:: EXERCISE DESCRIPTION ::
Only lines holding the word "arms" should be copied from the material.

»»

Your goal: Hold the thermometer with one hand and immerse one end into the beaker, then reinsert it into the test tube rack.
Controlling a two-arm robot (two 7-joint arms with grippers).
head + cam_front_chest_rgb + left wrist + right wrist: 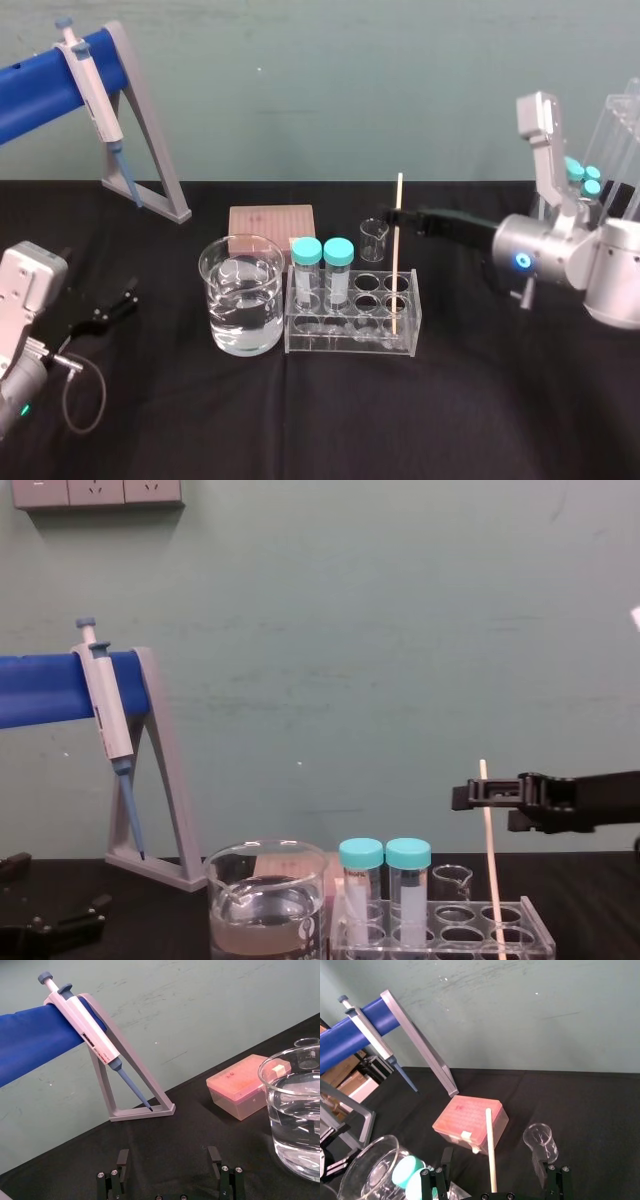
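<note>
Black tabletop (500, 400): thermometer (397, 250) upright in test tube rack (352, 342), at 3 o'clock of beaker (242, 296).
Right gripper (400, 216) jaws apart, either side of thermometer's upper part; left gripper (122, 300) jaws apart, parked at 8 o'clock.

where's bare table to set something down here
Bare cloth lies in front of the beaker and test tube rack, and between the beaker and the left gripper. Crowded behind the rack: pink box, small beaker, right gripper around the thermometer.
</note>
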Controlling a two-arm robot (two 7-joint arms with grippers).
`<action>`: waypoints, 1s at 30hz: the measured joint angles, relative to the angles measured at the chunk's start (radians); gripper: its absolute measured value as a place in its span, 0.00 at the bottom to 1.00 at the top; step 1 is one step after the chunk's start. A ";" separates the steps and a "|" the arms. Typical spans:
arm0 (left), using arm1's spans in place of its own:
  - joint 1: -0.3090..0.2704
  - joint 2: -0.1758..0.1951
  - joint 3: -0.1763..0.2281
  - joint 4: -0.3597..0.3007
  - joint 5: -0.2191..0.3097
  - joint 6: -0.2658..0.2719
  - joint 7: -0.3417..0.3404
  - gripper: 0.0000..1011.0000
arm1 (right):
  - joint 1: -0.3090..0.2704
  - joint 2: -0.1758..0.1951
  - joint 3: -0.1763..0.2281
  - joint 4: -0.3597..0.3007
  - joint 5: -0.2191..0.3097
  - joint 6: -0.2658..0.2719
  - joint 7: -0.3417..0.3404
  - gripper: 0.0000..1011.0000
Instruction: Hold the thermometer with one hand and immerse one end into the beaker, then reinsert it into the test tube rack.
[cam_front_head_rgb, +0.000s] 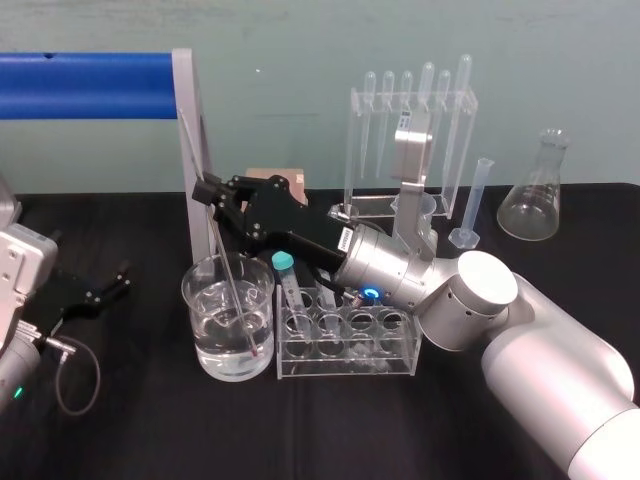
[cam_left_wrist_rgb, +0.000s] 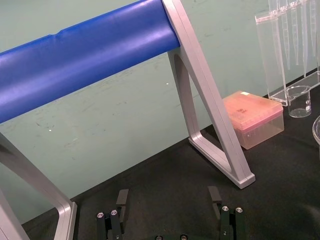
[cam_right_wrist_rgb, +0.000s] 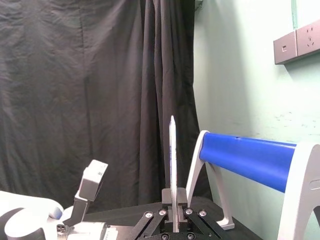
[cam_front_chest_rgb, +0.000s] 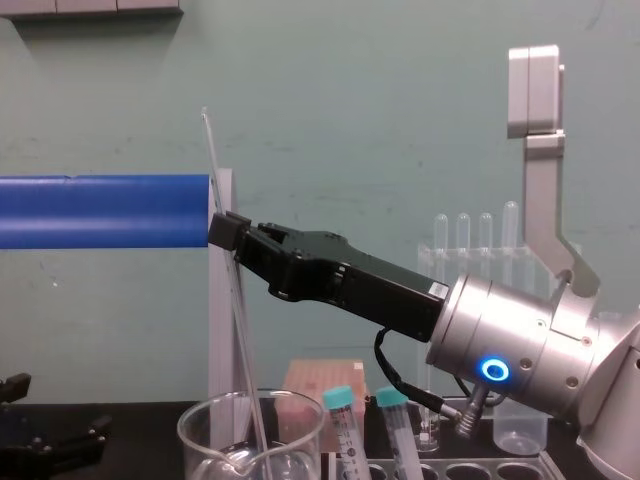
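Note:
The thermometer (cam_front_head_rgb: 222, 240), a long thin glass rod, leans steeply with its lower end down in the water of the wide glass beaker (cam_front_head_rgb: 200, 300). My right gripper (cam_front_head_rgb: 205, 190) is shut on the rod's upper part, above the beaker; from the chest it shows as thermometer (cam_front_chest_rgb: 232, 300), gripper (cam_front_chest_rgb: 222, 228) and beaker rim (cam_front_chest_rgb: 200, 425). In the right wrist view the rod (cam_right_wrist_rgb: 173, 160) rises straight up from the closed gripper (cam_right_wrist_rgb: 174, 202). The test tube rack (cam_front_head_rgb: 400, 350) stands right beside the beaker. My left gripper (cam_front_head_rgb: 110, 280) rests open at the table's left, also seen as left gripper (cam_left_wrist_rgb: 168, 192).
A blue bar on a grey frame (cam_front_head_rgb: 90, 85) crosses behind the beaker. At the back stand a pipette stand (cam_front_head_rgb: 410, 150), a graduated cylinder (cam_front_head_rgb: 475, 205), a conical flask (cam_front_head_rgb: 535, 195) and a pink box (cam_left_wrist_rgb: 255, 117). A teal-capped tube (cam_front_head_rgb: 285, 275) sits in the rack.

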 joint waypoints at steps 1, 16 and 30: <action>0.000 0.000 0.000 0.000 0.000 0.000 0.000 1.00 | 0.000 0.000 0.000 0.000 0.000 0.000 0.000 0.05; 0.000 0.000 0.000 0.000 0.000 0.000 0.000 1.00 | 0.000 -0.003 0.003 0.004 0.001 0.001 0.006 0.05; 0.000 0.000 0.000 0.000 0.000 0.000 0.000 1.00 | -0.003 -0.001 0.002 0.002 0.001 0.004 0.008 0.05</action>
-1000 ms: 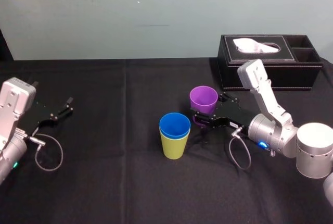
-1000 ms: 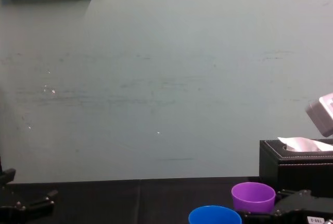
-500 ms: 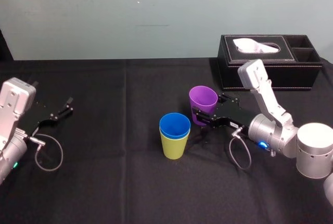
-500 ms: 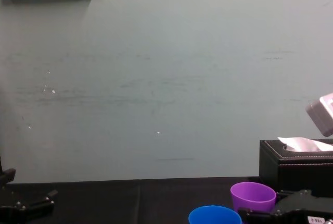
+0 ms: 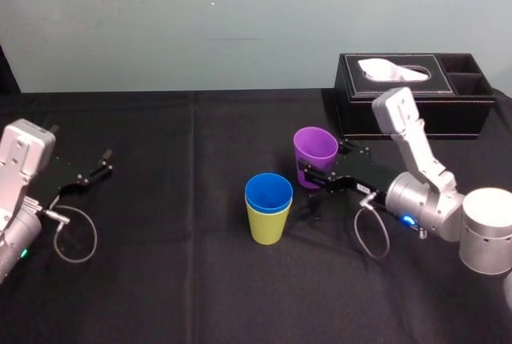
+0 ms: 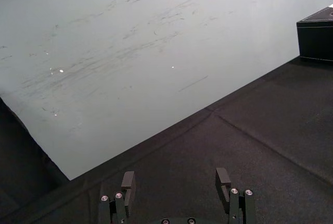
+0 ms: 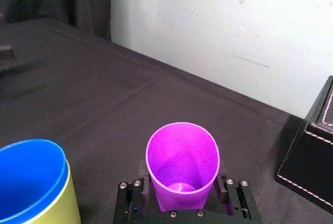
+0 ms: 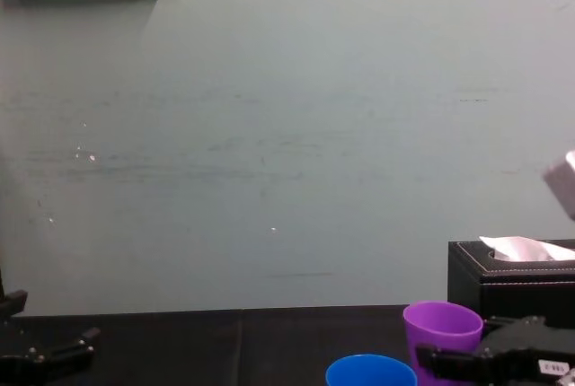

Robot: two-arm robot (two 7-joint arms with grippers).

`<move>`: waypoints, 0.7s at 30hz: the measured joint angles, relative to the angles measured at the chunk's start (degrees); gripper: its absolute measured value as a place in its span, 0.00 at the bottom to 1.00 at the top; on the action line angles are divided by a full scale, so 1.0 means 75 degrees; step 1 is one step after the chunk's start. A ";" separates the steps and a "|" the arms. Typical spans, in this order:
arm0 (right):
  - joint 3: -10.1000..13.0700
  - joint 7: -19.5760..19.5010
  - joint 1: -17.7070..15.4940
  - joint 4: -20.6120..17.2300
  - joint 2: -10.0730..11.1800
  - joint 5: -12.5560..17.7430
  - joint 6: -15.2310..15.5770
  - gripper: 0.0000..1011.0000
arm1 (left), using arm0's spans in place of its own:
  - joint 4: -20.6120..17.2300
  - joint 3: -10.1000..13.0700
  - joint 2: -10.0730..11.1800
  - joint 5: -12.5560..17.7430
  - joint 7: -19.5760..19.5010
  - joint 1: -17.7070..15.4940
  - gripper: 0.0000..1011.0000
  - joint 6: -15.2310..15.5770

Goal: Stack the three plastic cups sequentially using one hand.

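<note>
While the right gripper (image 5: pixel 328 168) is grasping the purple cup (image 5: pixel 314 152), left gripper (image 5: pixel 92 168) idling released at the bench's left edge, centring above the blue cup (image 5: pixel 268 193) is probably mattering most.

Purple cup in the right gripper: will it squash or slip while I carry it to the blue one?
Probably light: the purple cup is empty. Its thin plastic wall may flex if the right gripper squeezes harder. The smooth taper, gripped low, could let it slip or tilt.

Right gripper (image 7: pixel 182 190) clamps the upright purple cup (image 7: pixel 182 164), a finger on each side. Blue cup (image 7: pixel 28 182) nested in yellow-green cup (image 7: pixel 66 208), near but apart. Black stitched box (image 7: pixel 309 151) beyond.
</note>
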 joint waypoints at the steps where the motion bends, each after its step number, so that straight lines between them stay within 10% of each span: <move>1: 0.0050 0.0003 -0.0054 -0.0128 0.0035 0.0064 0.0076 0.71 | 0.0000 0.0000 0.0000 0.0000 0.0000 0.0001 1.00 0.0000; 21: 0.0501 0.0156 -0.0840 -0.2488 0.0986 0.0949 0.0875 0.71 | 0.0000 0.0000 0.0000 0.0000 0.0000 0.0000 1.00 0.0000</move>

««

:: OUTPUT ::
Controlling a two-arm robot (two 7-joint arms with grippers).
Controlling a two-arm robot (two 7-joint arms with grippers).
`<action>`: waypoints, 1s at 30hz: the measured joint angles, relative to the angles measured at the chunk's start (radians); gripper: its absolute measured value as a place in its span, 0.00 at the bottom to 1.00 at the top; step 1 is one step after the chunk's start. A ";" separates the steps and a "|" the arms. Typical spans:
Robot: two-arm robot (two 7-joint arms with grippers).
`<move>`: waypoints, 0.7s at 30hz: the measured joint angles, relative to the angles measured at the chunk's start (degrees); gripper: its absolute measured value as a place in its span, 0.00 at the bottom to 1.00 at the top; on the action line angles are divided by a full scale, so 1.0 means 75 degrees; step 1 is one step after the chunk's start. A ";" separates the steps and a "|" the arms. Typical spans, in this order:

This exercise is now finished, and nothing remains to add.